Semua itu membuatku terlongong kagum, “Duh… Oma kelihatan cantik sekali… mau pergi ke mana?” tanyaku setelah mencium tangannya.

Oma bahkan memelukku erat-erat, sehingga harum parfum mahal tersiar ke penciumanku. “Kan mau menyambut pangeran Odi yang ganteng ini,” sahutnya disusul dengan kecupan hangat di… bibirku!

Aku pernah mendengar penuturan Bunda tentang ibu tirinya yang berasal dari keluarga modern. Bahwa Oma ini masih duduk di kelas 2 SMA waktu menikah dengan Kakek. Masih remaja sekali. Entah apa latar belakangnya yang membuat gadis bernama Rosa itu mau menikah dengan lelaki setua Kakek. Apakah karena mengincar kekayaan Kakek yang terkenal sebagai tuan tanah di daerahnya?

Yang jelas Oma sendiri yang meminta agar cucu-cucu suaminya dilarang memanggil nenek padanya, lalu beliau sendiri yang menentukan bahwa aku dan saudara-saudara sepupuku harus memanggil Oma padanya.

Dan kini, aku mendengar penuturan Oma, setelah aku diajak duduk di sampingnya di atas sofa antik yang berlapiskan kain beludru merah hati ini.

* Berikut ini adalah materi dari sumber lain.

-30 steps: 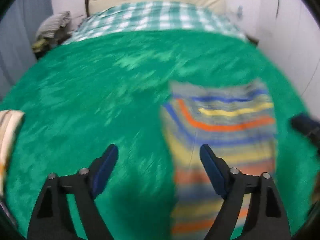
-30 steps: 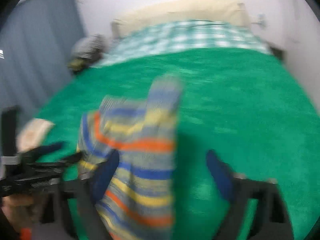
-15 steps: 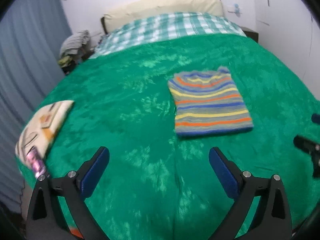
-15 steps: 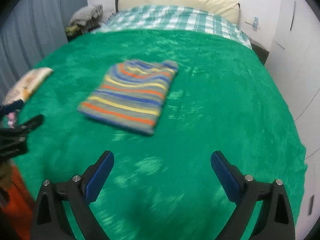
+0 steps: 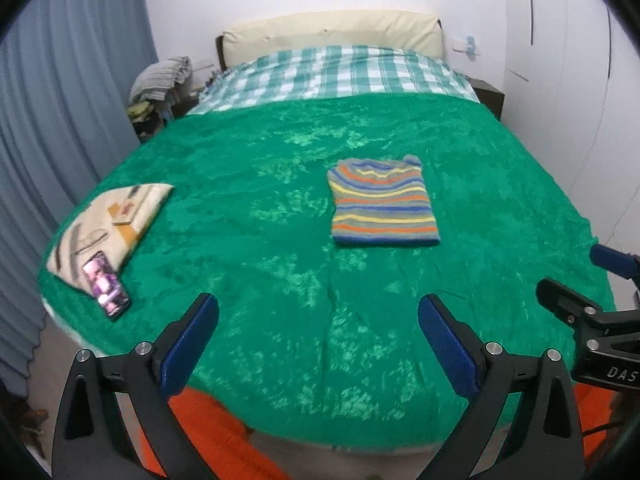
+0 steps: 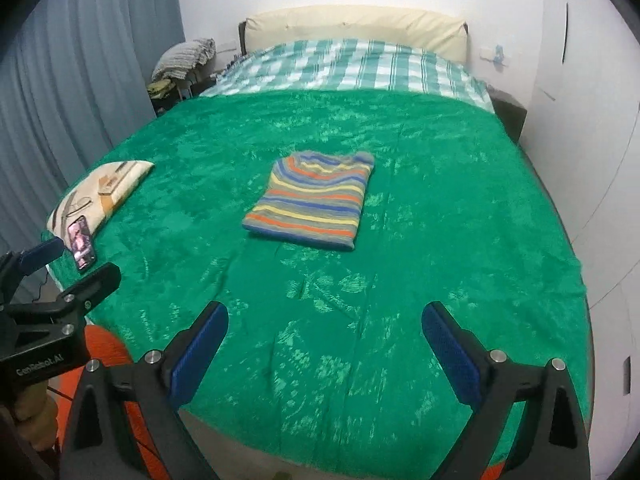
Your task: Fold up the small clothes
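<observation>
striped sweater (image 5: 383, 204): soft, light knit, folded flat; i judge the doubled near hem the best hold.
left gripper (image 5: 318, 334): released, holding nothing.
right gripper (image 6: 325, 344): released, holding nothing.

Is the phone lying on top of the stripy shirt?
No, the phone lies at the bed's left edge by a cream cloth, far from the folded stripy shirt.
</observation>
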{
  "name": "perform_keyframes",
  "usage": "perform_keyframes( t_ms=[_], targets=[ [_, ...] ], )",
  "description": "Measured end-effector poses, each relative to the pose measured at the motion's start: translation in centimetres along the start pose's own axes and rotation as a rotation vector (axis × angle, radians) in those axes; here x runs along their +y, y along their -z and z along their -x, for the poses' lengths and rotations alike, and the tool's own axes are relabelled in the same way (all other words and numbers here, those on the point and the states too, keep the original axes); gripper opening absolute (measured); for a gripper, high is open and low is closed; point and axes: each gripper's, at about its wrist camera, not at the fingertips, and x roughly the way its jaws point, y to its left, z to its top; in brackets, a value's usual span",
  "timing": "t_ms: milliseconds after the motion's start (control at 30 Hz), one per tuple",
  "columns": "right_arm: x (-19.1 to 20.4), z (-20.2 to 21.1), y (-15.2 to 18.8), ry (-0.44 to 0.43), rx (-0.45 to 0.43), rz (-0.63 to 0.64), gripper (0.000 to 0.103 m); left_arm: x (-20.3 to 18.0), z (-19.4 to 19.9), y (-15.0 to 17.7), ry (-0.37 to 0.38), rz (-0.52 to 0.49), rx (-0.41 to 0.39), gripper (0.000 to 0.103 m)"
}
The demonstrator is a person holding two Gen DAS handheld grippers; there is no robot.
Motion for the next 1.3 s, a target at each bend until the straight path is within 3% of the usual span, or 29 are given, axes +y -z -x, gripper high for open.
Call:
perform_keyframes(
  t_ms=[333,633,1067,1300],
  targets=[
    [2.2,8.4,3.2,-0.002,-0.073,0.047,0.097,2.0,7.1,2.9,0.002,0.024,-0.049,0.101],
    [3.7,13.4,5.6,0.003,-0.109,0.044,0.097,2.8,11.5,4.8,0.01,0.039,-0.082,0.101],
    [3.7,15.9,5.5,0.114,-0.169,0.03,0.101,2.5,10.9,4.6,0.039,0.05,-0.049,0.103],
    [3.4,15.6,4.9,0.122,-0.176,0.014,0.101,1.9,10.7,3.9,0.0,0.035,-0.068,0.103]
  ],
)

“Sebenarnya oma kaget waktu melihatmu setelah dewasa tadi. Terus terang, kamu mengingatkan oma pada masa remaja dahulu. Karena setelah dewasa kamu jadi sangat mirip dengan pacar oma yang telah menghilang begitu saja…” kata Oma sambil memegang tanganku dengan hangatnya.

Lalu Oma bercerita lebih jauh. Bahwa waktu baru kelas 1 SMA Oma Rosa berpacaran dengan seorang mahasiswa bernama Ricardo. Hubungan mereka terlalu dekat, Oma pun terlena di dalam belaian cinta yang membuatnya lupa segalanya. Sampai akhirnya Oma membiarkan pacarnya yang mirip denganku itu merenggut keperawanannya…

Tadinya Oma sudah yakin bahwa Ricardo itu akan menikahinya setelah Oma lulus SMA. Tapi apa yang terjadi? Setelah berkali-kali menggauli Oma, cowok bernama Ricardo itu menghilang begitu saja.

Oma sudah mengecek ke tempat kos Ricardo. Tapi ibu kos hanya geleng-geleng kepala. Tidak tahu Ricardo itu pindah ke mana. Sedangkan Oma tidak tahu siapa saja teman kuliah Ricardo. Bahkan kuliah Ricardo di fakultas dan universitas mana, Oma tidak tahu.

Oma Rosa lalu curhat kepada ibunya.

Dua bulan kemudian, ibunya menerima lamaran Kakek. Untuk menyelamatkan Oma, agar tidak terjerumus ke pergaulan yang lebih menyesatkan lagi. Dan ketika Oma berusia 16 tahun, lahirlah Ratih. Berarti sekarang usia Oma baru 36 tahun… Memang belum pantas disebut Oma. Karena aku tahu di zaman sekarang masoih banyak gadis yang usianya 36 tahun dan belum menikah.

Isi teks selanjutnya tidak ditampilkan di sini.